[Requirement]
Pictures must not appear in the copy. Reproduce exactly, and only, the lines from the one with "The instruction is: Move" through the end of the data below.

[Provided data]
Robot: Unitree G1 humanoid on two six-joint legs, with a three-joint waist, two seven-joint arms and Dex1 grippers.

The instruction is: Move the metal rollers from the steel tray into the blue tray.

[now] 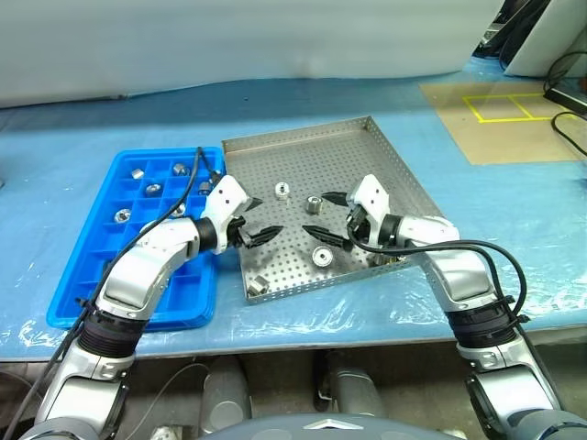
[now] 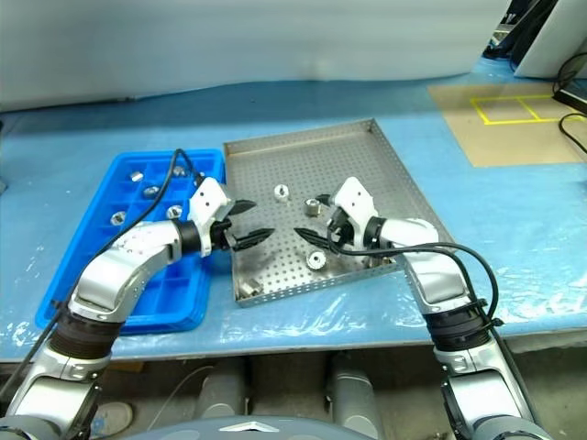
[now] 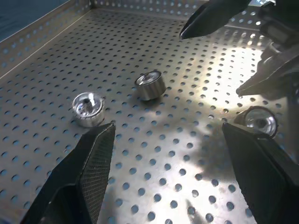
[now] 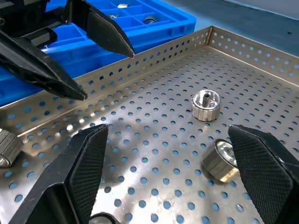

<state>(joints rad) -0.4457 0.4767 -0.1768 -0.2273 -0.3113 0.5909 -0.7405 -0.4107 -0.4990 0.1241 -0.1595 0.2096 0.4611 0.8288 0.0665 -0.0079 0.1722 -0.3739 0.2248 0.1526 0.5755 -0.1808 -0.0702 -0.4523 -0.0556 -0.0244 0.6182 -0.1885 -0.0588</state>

[Expected answer]
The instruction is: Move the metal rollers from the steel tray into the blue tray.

[now] 
[now] 
[now] 
[now] 

<state>(joints rad) -0.4457 0.4767 -0.1768 -0.2273 -0.3113 0.5909 -0.7405 -0.4107 -0.4990 0.1241 -0.1595 0.2096 0.4611 0.8288 0.0665 -0.0079 0.1722 -0.3739 0.2248 0.1526 0.5755 -0.1808 -0.0702 -0.4523 -0.0556 -0.0244 0.6182 -0.1885 -0.0588</state>

The reply is now complete.